Parteiübergreifend ist deshalb in Reinsfeld der Ruf nach einer grundlegenden Gemeindefinanzreform besonders laut. "Diese Forderung kann ich nur unterstreichen", betont auch VG-Bürgermeister Michael Hülpes (CDU) in der Ratssitzung. Als "Tragödie" will Spies das aktuelle Defizit von rund 83 000 Euro jedoch nicht bewerten. "Es gibt auch Lichtblicke. Vielleicht haben wir im nächsten Jahr schon wieder einen ausgeglichenen Haushalt", hofft der Gemeindechef. Keine Zukunftsmusik, sondern Fakt ist, dass in Reinsfeld trotz der angespannten Kassenlage im Jahr 2006 viel investiert wird. Das beweist der Blick auf den Vermögenshaushalt, der ein stolzes Volumen von fast 1,4 Millionen Euro aufweist und die Kommune zu einer Neuaufnahme von Krediten in Höhe von 575 000 Euro zwingt. "Das sind aber alles Dinge, die wir auch so beschlossen haben", betonen Weist und Spies unisono.

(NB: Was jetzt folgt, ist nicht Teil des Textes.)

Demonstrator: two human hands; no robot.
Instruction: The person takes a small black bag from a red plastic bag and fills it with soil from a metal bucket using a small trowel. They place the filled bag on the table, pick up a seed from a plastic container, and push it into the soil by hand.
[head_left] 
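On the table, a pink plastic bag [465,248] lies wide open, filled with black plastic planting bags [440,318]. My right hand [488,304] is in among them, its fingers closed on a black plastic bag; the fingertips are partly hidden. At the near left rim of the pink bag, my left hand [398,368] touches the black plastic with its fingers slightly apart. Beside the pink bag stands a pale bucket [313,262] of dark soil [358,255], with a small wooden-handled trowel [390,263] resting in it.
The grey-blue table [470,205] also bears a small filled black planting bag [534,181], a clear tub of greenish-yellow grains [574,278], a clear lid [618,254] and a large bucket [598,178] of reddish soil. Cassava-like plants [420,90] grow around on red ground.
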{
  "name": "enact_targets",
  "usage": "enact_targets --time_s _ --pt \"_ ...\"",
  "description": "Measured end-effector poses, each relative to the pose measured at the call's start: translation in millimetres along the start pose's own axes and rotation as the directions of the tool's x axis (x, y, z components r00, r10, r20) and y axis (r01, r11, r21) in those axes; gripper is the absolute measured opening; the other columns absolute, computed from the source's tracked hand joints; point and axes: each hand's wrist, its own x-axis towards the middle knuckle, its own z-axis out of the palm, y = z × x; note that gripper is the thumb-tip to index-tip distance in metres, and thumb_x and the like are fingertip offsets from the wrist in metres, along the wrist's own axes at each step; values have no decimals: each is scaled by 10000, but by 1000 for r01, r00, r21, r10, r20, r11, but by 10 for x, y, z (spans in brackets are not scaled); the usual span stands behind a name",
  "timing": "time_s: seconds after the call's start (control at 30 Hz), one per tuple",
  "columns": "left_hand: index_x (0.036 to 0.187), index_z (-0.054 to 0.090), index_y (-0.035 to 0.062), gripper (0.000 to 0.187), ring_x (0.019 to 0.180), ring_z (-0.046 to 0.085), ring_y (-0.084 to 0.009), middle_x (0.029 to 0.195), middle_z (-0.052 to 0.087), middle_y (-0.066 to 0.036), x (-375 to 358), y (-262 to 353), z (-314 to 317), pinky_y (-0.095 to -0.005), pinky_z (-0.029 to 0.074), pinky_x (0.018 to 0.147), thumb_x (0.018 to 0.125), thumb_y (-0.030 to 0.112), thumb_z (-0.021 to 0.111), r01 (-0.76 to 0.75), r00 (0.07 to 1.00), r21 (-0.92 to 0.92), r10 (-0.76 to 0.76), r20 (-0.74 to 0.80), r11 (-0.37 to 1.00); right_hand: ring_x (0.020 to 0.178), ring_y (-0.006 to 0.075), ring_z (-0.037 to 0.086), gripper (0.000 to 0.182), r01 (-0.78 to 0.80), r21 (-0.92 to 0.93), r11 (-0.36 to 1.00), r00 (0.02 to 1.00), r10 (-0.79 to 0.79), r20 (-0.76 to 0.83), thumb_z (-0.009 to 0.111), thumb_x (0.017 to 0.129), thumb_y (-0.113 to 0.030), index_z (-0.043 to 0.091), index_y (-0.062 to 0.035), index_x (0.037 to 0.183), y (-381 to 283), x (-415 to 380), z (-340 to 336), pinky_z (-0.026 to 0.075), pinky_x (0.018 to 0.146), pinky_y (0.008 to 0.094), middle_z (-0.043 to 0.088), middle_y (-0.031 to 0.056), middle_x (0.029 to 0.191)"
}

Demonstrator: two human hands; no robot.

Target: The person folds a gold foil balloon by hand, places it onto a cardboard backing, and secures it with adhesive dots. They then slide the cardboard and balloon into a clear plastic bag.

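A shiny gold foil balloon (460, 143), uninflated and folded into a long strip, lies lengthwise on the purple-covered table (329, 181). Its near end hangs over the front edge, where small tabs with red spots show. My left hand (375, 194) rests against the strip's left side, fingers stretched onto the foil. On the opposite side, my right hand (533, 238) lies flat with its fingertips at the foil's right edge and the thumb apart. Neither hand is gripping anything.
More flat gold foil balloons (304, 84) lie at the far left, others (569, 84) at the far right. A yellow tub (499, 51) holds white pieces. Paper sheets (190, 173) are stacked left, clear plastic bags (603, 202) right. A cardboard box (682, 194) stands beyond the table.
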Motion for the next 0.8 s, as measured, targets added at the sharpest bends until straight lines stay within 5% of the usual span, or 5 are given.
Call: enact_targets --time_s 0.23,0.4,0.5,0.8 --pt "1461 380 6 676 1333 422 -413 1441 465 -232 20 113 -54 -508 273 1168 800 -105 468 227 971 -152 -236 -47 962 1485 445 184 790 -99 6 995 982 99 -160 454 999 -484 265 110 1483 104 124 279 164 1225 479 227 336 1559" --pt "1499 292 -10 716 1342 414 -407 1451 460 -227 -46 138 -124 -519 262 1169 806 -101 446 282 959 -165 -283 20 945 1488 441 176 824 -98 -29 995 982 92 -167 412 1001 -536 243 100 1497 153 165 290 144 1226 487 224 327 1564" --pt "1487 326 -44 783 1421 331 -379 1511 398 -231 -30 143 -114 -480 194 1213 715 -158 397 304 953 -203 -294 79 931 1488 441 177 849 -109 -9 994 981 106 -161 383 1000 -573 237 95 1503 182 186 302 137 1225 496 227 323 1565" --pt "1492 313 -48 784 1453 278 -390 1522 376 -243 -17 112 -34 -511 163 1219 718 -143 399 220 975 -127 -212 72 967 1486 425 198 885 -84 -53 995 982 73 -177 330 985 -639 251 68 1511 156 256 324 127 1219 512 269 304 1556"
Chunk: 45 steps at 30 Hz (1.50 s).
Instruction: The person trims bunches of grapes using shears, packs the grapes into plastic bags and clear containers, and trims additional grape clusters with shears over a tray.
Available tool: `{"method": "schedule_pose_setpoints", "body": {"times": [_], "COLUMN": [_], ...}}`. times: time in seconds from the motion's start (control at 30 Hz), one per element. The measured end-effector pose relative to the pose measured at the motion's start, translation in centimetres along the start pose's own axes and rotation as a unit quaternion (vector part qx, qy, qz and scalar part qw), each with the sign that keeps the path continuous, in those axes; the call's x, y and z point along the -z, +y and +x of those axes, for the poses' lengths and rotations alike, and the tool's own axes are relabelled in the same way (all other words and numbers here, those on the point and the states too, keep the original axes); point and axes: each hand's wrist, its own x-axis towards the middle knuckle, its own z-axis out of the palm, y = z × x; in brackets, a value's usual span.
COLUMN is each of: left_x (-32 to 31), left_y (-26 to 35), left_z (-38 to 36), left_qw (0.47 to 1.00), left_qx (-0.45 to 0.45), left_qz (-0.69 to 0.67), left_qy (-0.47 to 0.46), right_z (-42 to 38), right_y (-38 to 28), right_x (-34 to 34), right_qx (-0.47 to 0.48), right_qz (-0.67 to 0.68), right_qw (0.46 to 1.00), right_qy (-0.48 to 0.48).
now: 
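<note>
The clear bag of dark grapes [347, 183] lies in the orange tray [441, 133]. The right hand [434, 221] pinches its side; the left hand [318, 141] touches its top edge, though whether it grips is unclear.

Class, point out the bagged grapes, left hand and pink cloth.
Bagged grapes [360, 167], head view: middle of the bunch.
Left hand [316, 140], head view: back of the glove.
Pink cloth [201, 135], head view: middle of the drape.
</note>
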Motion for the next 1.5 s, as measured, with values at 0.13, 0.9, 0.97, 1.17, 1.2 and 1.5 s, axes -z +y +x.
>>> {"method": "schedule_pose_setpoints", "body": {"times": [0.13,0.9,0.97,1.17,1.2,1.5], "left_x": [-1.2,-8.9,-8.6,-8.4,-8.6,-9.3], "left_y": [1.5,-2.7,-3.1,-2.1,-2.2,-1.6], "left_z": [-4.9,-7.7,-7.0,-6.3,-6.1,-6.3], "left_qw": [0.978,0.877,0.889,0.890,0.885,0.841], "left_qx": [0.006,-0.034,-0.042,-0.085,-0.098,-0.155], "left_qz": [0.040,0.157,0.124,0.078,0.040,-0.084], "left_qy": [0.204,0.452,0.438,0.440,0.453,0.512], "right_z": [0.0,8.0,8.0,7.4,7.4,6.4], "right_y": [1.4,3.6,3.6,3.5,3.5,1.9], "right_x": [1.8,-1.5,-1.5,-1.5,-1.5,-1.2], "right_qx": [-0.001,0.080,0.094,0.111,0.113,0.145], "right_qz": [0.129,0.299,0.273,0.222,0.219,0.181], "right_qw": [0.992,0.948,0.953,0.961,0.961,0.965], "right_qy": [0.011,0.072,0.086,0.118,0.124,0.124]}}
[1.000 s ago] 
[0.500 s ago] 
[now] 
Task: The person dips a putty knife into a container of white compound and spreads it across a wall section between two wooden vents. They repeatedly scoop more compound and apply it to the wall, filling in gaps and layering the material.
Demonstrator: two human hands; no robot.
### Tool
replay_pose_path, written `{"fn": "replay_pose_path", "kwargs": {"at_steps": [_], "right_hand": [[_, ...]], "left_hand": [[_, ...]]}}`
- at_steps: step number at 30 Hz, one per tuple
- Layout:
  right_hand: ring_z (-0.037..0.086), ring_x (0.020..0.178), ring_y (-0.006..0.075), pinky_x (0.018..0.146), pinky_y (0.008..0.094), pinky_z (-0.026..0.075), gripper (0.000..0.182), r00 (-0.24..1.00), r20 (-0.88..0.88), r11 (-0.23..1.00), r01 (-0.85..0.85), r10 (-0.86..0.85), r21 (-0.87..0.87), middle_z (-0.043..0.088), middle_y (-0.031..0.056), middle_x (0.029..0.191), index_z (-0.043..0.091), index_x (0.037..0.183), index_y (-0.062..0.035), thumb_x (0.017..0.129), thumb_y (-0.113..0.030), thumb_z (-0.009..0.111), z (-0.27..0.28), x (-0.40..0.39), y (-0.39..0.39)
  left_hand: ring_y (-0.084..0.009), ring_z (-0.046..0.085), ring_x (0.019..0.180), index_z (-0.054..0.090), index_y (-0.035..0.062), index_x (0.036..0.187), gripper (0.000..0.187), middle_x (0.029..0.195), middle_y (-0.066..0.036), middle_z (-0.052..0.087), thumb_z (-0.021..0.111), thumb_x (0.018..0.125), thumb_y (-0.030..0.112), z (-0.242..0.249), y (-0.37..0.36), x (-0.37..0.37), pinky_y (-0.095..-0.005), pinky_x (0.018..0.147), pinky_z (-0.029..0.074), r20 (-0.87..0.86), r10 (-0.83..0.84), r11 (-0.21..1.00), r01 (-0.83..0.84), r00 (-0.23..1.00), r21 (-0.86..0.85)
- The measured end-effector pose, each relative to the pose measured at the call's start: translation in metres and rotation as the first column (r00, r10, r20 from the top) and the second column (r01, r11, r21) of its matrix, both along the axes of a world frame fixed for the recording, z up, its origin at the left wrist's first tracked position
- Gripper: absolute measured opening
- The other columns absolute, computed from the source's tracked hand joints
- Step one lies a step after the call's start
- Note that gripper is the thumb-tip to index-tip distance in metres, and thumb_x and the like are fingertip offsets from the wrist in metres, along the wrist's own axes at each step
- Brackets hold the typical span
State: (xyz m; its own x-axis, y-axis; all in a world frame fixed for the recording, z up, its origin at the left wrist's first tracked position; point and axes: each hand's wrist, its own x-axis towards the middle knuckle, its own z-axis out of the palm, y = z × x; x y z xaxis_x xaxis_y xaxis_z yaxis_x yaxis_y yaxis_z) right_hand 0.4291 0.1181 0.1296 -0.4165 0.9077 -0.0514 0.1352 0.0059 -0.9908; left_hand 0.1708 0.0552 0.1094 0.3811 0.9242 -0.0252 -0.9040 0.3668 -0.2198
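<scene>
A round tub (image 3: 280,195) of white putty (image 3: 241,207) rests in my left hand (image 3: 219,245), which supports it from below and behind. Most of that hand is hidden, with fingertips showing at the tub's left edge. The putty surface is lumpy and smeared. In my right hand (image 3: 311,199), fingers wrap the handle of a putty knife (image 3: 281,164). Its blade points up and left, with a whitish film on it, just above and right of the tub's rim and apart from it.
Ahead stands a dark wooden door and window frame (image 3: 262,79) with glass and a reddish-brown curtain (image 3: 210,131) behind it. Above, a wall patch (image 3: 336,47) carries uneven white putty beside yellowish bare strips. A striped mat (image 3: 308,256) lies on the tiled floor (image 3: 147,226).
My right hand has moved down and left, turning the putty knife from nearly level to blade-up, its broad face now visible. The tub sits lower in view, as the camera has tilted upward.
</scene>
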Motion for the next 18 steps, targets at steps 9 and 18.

Abgeschlossen wird in diesem Jahr unter anderem der Endausbau im Neubaugebiet "Flachsheide I" und die Umgestaltung des Friedhofs. Außerdem will die Gemeinde ihre Attraktivität für Kinder und Familien steigern und lässt sich deshalb das Projekt "Spielleitplanung" (der TV berichtete bereits) zunächst 10 000 Euro kosten. Besonders ins Kontor schlagen jedoch zwei zentrale Vorhaben. Zum einen sollen 2006 mehrere Innerortsstraßen ausgebaut werden, wofür im Etat 260 000 Euro eingestellt sind. Zudem wird die Erschließung des Neubaugebiets "Flachsheide II" vorangetrieben. "Mitte des Jahres", sagt Spies, solle dort mit dem Vorstufenausbau, also mit dem Straßenbau und dem Verlegen von Wasser- und Abwasserleitungen, begonnen werden. "Insgesamt wird die Gemeinde im Neubaugebiet mit etwa 375 000 Euro in Vorlage treten", sagt Spies. Allerdings hoffen die Gemeindeväter, dass durch den Verkauf der Grundstücke rasch wieder Geld in die kommunale Kasse fließt.